Mapping genome-wide binding sites of all transcription factors (TFs) in all biological contexts is a critical step toward understanding gene regulation. The state-of-the-art technologies for mapping transcription factor binding sites (TFBSs) couple chromatin immunoprecipitation (ChIP) with high-throughput sequencing (ChIP-seq) or tiling array hybridization (ChIP-chip). These technologies have limitations: they are low-throughput with respect to surveying many TFs. Recent advances in genome-wide chromatin profiling, including development of technologies such as DNase-seq, FAIRE-seq and ChIP-seq for histone modifications, make it possible to predict in vivo TFBSs by analyzing chromatin features at computationally determined DNA motif sites. This promising new approach may allow researchers to monitor the genome-wide binding sites of many TFs simultaneously. In this article, we discuss various experimental design and data analysis issues that arise when applying this approach. Through a systematic analysis of the data from the Encyclopedia Of DNA Elements (ENCODE) project, we compare the predictive power of individual and combinations of chromatin marks using supervised and unsupervised learning methods, and evaluate the value of integrating information from public ChIP and gene expression data. We also highlight the challenges and opportunities for developing novel analytical methods, such as resolving the one-motif-multiple-TF ambiguity and distinguishing functional and non-functional TF binding targets from the predicted binding sites.

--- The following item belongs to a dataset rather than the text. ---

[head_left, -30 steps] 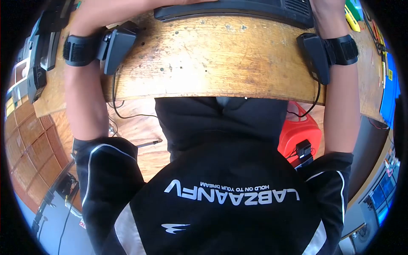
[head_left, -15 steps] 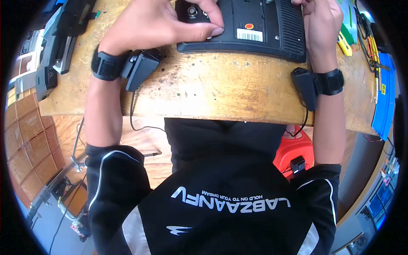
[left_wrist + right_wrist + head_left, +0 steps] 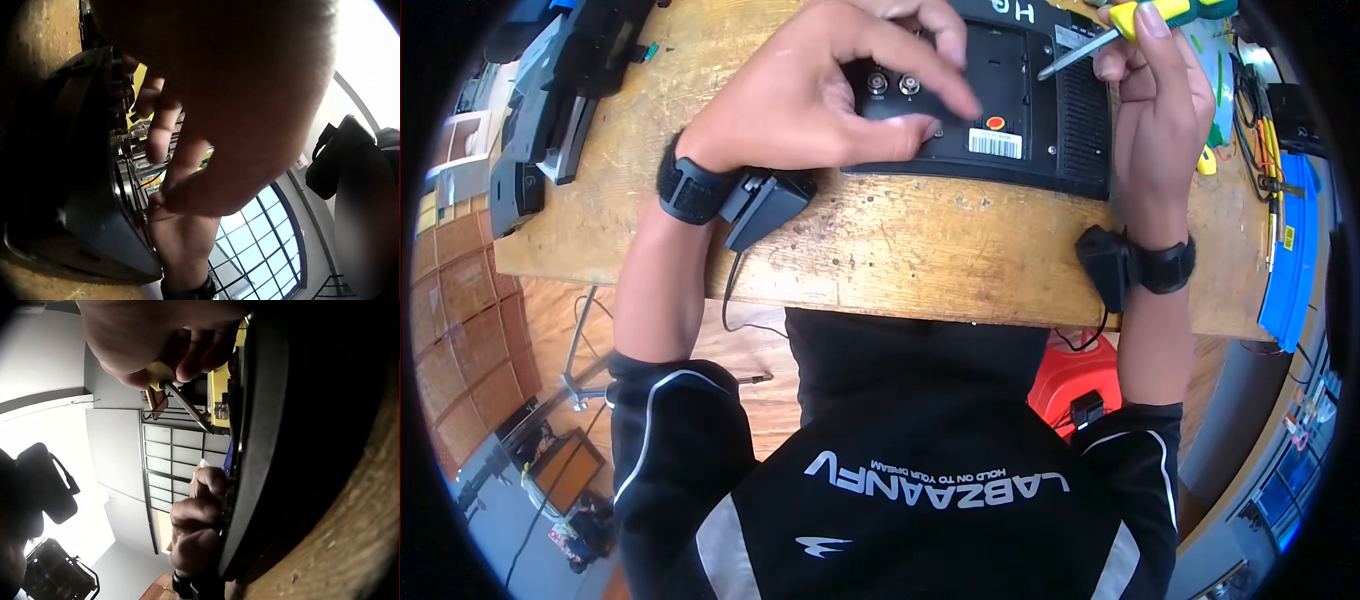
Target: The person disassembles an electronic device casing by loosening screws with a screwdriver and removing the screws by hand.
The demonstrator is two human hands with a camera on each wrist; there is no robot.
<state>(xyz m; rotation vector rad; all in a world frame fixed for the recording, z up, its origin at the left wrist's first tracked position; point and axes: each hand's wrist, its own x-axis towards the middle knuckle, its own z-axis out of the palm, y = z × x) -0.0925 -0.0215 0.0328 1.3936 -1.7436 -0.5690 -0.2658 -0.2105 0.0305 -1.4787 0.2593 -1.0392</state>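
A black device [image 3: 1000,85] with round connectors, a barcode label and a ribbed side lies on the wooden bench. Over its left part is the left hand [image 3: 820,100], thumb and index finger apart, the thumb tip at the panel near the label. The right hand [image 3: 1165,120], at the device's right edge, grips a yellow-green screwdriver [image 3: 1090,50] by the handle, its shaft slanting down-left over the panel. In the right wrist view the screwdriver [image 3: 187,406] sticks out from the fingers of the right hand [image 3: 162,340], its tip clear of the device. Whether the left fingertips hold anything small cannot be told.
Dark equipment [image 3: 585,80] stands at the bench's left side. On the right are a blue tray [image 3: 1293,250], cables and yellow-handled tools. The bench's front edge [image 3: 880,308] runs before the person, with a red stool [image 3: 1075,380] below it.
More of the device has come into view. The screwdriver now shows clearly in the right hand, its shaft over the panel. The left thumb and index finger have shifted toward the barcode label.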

The online version of this article (doi:10.1007/s12561-012-9066-5) contains supplementary material, which is available to authorized users.
绘制所有转录因子(TF)在所有生物学背景下的全基因组结合位点,是迈向理解基因调控的关键一步。用于绘制转录因子结合位点(TFBS)的最先进技术,是将染色质免疫沉淀(ChIP)与高通量测序(ChIP-seq)或平铺阵列杂交(ChIP-chip)相结合。这些技术存在局限性:在检测多个TF方面通量较低。全基因组染色质分析的最新进展,包括DNase-seq、FAIRE-seq以及用于组蛋白修饰的ChIP-seq等技术的发展,使得通过分析计算确定的DNA基序位点处的染色质特征来预测体内TFBS成为可能。这种有前景的新方法或许能让研究人员同时监测多个TF的全基因组结合位点。在本文中,我们讨论了应用此方法时出现的各种实验设计和数据分析问题。通过对DNA元件百科全书(ENCODE)项目数据的系统分析,我们使用监督和无监督学习方法比较了单个染色质标记及染色质标记组合的预测能力,并评估了整合来自公共ChIP和基因表达数据信息的价值。我们还强调了开发新型分析方法所面临的挑战和机遇,比如解决单基序多TF的模糊性问题,以及从预测的结合位点中区分功能性和非功能性TF结合靶点。
本文的在线版本(doi:10.1007/s12561-012-9066-5)包含补充材料,授权用户可获取。